* _REQUIRED WORK_
Output every line below without omitting or altering anything.

* _DATA SHOWN_
- - -
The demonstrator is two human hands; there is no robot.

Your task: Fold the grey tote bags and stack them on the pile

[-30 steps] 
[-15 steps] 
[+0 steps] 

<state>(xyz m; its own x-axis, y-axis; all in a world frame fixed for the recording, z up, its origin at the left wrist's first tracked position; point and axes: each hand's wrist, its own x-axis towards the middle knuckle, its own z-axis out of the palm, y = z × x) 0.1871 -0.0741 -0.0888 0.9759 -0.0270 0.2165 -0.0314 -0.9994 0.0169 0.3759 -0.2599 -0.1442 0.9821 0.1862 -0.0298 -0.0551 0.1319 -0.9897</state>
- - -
* _RESULT OF THIS TASK_
The demonstrator is two human hands; there is no robot.

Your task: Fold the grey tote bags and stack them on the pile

[-30 steps] 
[-15 steps] 
[+0 steps] 

<state>(xyz m; its own x-axis, y-axis; all in a world frame fixed for the recording, z up, its origin at the left wrist's first tracked position; point and axes: each hand's wrist, its own x-axis towards the middle knuckle, its own z-axis out of the palm, y = z × x) 0.1871 -0.0741 -0.0888 0.9759 -0.0270 0.2165 -0.0314 -0.9994 0.0169 0.3759 -0.2599 -0.1442 0.9821 0.1862 -0.0298 -0.0551 0.1319 -0.9897</state>

With that, the exercise is done.